Materialien 1962

Die Meinung des DGB

Der stellvertretende Vorsitzende des DGB-Landesbezirks Bayern sagte vor Funktionären der Gewerkschaften auf einer Konferenz am 19. Oktober in München: Es sei an der Zeit, endlich einmal in aller Deutlichkeit festzustellen, dass unsere Marktwirtschaft keine soziale sei, auch wenn sie sich aus Propagandagründen so nenne. Gerade die Kreise, die von den Gewerkschaften „Maßhalten“ verlangten, hätten sich selbst seit mehr als 10 Jahren ohne Rücksicht auf die Allgemeinheit maßlos Profite verschafft, riesige Vermögenswerte angehäuft, die Machtpositionen der Wirtschaft und der Politik besetzt und einen Einkommenszuwachs erzielt, gegen den die Steigerung der Tariflöhne und -gehälter eine Lächerlichkeit darstellen. Die Arbeitnehmer hingegen und ihre Gewerkschaften haben immer schon ein fast zu großes Maß an Selbstbescheidung und gesamtwirtschaftlicher Verantwortung gezeigt. Man dürfe unsere Geduld nicht zu arg strapazieren: wir sind nicht gewillt, ein noch größeres Maß an Zurückhaltung zu üben, während sich gleichzeitig die Unternehmer auf Kosten der Arbeitnehmer weiterhin maßlos bereichern.

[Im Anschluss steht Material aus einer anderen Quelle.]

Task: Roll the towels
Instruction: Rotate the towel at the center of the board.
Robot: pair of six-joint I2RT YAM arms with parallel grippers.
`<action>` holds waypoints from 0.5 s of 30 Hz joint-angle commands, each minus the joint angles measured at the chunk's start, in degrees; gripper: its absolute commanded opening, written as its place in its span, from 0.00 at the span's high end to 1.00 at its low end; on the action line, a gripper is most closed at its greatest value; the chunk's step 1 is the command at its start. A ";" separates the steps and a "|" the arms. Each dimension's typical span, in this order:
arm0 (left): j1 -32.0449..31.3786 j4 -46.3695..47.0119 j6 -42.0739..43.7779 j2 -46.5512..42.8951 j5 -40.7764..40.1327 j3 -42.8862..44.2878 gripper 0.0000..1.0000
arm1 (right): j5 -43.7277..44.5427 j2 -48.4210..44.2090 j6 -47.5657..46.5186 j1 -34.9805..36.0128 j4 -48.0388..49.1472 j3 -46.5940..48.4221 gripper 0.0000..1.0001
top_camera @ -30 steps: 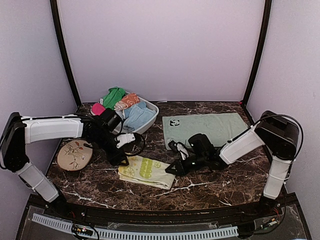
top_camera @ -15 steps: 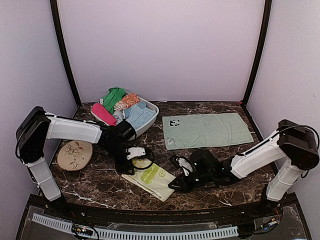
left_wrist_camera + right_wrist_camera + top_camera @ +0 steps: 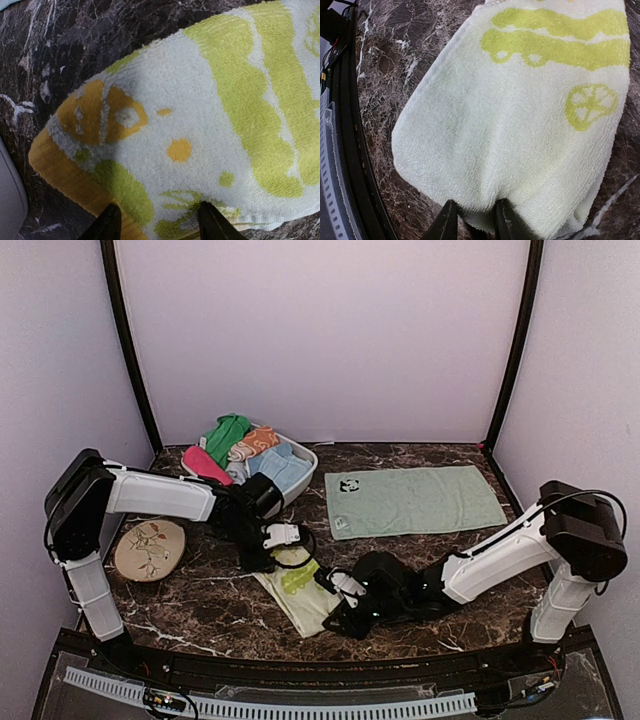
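The yellow-lime patterned towel (image 3: 298, 586) lies folded on the marble table, slanting from back left to front right. My left gripper (image 3: 271, 556) is shut on its far end; in the left wrist view the gripper (image 3: 159, 226) pinches the towel's (image 3: 190, 125) edge. My right gripper (image 3: 336, 616) is shut on the near end; in the right wrist view the gripper (image 3: 475, 222) bunches the cloth (image 3: 520, 125). The pale mint towel (image 3: 415, 498) with the panda patch lies flat at the back right. The hot-pink towel (image 3: 205, 466) lies in the basket.
A white basket (image 3: 308, 457) with several coloured cloths stands at the back left. An oval flowered plate (image 3: 150, 547) lies left of my left arm. The table's black front rail (image 3: 350, 125) runs close to the towel's near end.
Both grippers pulled the yellow-lime towel toward the front edge and turned it from crosswise to slanted. The right arm swung left and nearer, the left arm reached farther right.
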 commanded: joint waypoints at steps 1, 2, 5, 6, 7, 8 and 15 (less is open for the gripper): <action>0.48 1.25 5.17 2.41 -7.42 2.16 0.44 | 0.28 3.65 -1.50 2.00 -1.23 2.60 0.74; 0.49 1.38 6.17 2.42 -7.78 2.92 0.43 | 0.10 4.33 -1.55 2.31 -1.48 3.34 0.74; 0.49 2.52 9.98 1.37 -9.63 4.76 0.36 | -0.34 5.75 -1.77 2.93 -2.31 4.89 0.74; 0.45 3.03 11.23 0.57 -10.03 5.16 0.33 | -0.37 5.90 -1.77 3.04 -2.31 5.07 0.74; 0.48 3.89 12.33 -0.29 -10.33 5.37 0.31 | -0.48 6.07 -1.77 3.09 -2.20 5.17 0.74; 0.55 4.79 12.84 -1.14 -10.44 5.65 0.26 | -0.59 6.06 -1.82 3.10 -2.05 5.21 0.74; 4.84 -5.14 1.65 -2.75 0.20 17.60 0.01 | 4.61 2.20 -6.09 4.45 0.38 4.35 0.68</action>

Die Gesetze der sogenannten Marktwirtschaft gelten bei uns offensichtlich nur so lange, als die Profite der Privatwirtschaft nicht angetastet werden. Nichts kennzeichne unser gegenwärtiges Wirtschaftssystem mehr, als der Ausspruch des Bundeswirtschaftsministers, dass nicht das Prinzip der Marktwirtschaft, sondern die Menschen in der Marktwirtschaft versagt haben. Seitz stellte dazu fest: Falsch sei das Wirtschaftsprinzip und versagt habe vor allem der Bundeswirtschaftsminister! Die Gewerkschaften müssten daher neben ihrem Kampf um höhere Arbeitseinkommen und um einen größeren Anteil am Ertrag der Wirtschaft eine neue sozialgerechte Wirtschafts- und Gesellschaftsordnung anstreben, in deren Mittelpunkt der Mensch (und nicht nur der Unternehmer) stehe!


Münchner Ausblick. Mitteilungen der Gewerkschaft Handel – Banken – Versicherungen HBV, Ov. München 11 vom November 1962, 1.